EXERCISE DATA >>
================================
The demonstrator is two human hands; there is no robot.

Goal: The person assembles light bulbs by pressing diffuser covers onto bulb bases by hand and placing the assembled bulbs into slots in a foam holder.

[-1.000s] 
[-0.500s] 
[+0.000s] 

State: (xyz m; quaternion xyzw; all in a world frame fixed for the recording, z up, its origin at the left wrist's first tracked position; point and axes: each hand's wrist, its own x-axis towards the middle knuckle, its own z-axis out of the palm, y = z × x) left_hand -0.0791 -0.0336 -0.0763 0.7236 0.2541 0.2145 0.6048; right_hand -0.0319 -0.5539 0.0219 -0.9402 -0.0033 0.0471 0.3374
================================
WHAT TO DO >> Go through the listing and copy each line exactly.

EXERCISE OUTPUT >>
The demonstrator is two human hands; there is no robot.

Goal: The person assembles light bulbs by pressing diffuser covers onto bulb bases by hand and placing the assembled bulbs into slots in a foam holder.

[-1.000s] 
[-0.500s] 
[+0.000s] 

State: (xyz m; quaternion xyzw; all in a world frame fixed for the recording, z up, its origin at the left wrist's first tracked position; point and axes: each hand's wrist, its own x-axis towards the middle knuckle, its own z-axis out of the palm, y = z × x) left_hand -0.0791 -0.0336 -0.0763 0.7236 0.2541 0.2145 0.6048; right_hand -0.0319 -0.5539 0.0219 -0.9402 -0.0033 0.0471 0.3374

Nothing more will be written for this answer.